Leandro Silva no Hapoel Haifa, do Israel (arquivo do jogador)

Para dar um exemplo concreto, basicamente sempre que perdíamos eu era chamado ao balneário do treinador e a culpa era sempre minha. Como vinha da I Liga Portuguesa, queriam que jogasse sozinho. Foi um acumulado de situações e quis voltar para Portugal.

Por incrível que pareça, e não tenho problema nenhum em admitir, quando saí de Israel passou-me muitas vezes pela cabeça em desistir do futebol. Principalmente porque estava muito desacreditado das pessoas do meio e comecei a duvidar de mim mesmo. Como disse, em Israel foram três quatro meses muito difíceis. Acima de tudo queria voltar a ser feliz. Estava a receber abordagens da II Liga, do Chipre e da Polónia, por exemplo. Foi quando a União de Leiria me contactou. O presidente, Armando Marques, e o diretor, Carlos Delgado, foram ter comigo ao Porto. No início não vou negar que não queria aceitar a proposta. Há cinco meses estava na Liga, a jogar sempre, e agora estava a assinar por um clube da Liga 3. Mas nessa conversa no Porto apresentaram-me o projeto, fizeram-me acreditar e não tenho nenhum problema em dizer: foi a melhor decisão que tomei desde que jogo futebol, não só por causa da subida à II Liga.

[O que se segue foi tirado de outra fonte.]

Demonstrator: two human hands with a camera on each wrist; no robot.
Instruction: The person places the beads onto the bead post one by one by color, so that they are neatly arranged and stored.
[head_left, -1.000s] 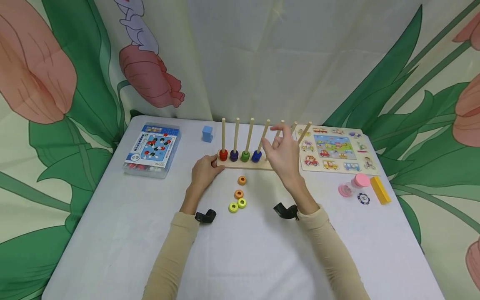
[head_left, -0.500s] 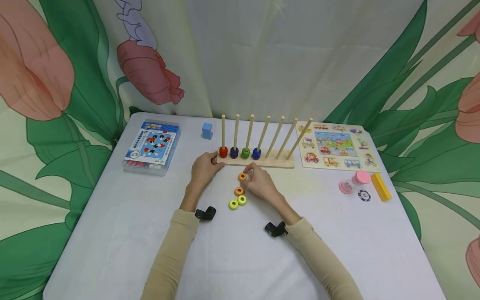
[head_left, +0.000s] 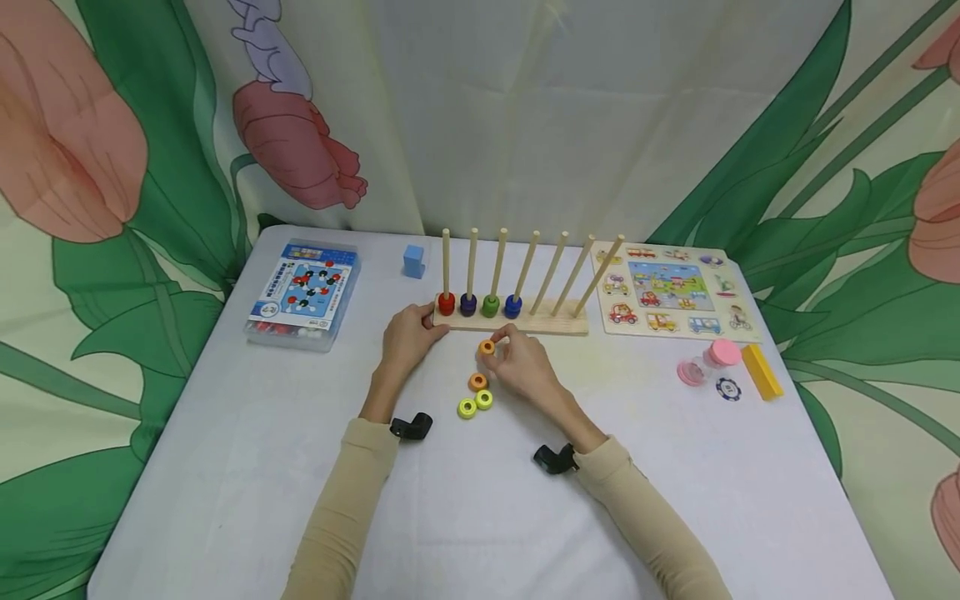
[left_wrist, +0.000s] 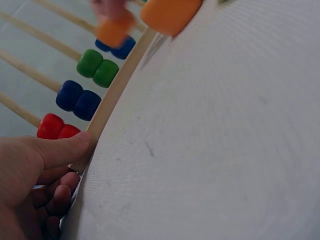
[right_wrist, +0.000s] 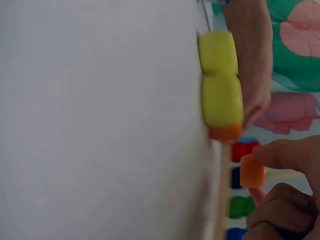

Foi quase como um ressuscitar, acabei por voltar a sentir aquela alegria que tinha perdido. É que muita gente acha que o futebol é só dar chutos na bola e ganhar dinheiro. O que encontrei na União de Leiria, um clube de Liga 3 que nada tem de Liga 3, surpreendeu-me muito. Agradeço muito clube pela oportunidade que me deu.

E vou ser sincero: estou muito por dentro de clubes da Liga e tenho muitas dúvidas que existam clubes a trabalhar como a União, com exceção de Benfica, Sporting, FC Porto, Sporting e Vitória de Guimarães. A ligação entre o clube e a cidade, as condições de trabalho que oferecem aos jogadores... Tudo o que a direção tem feito é de louvar.

Leandro Silva chegou à União de Leiria a meio da presente temporada (arquivo do jogador)

Sem dúvida que o futuro passa por continuar aqui. Quando aceitei a proposta, uma das partes do projeto era eu fazer parte deste crescimento, e foi por isso que aceitei. Quero continuar a fazer historia no clube, a época ainda não acabou, queremos trazer a Taça. Sinto que ainda tenho muito a fazer neste clube em forma de agradecimento, neste caso por ter renascido para o futebol.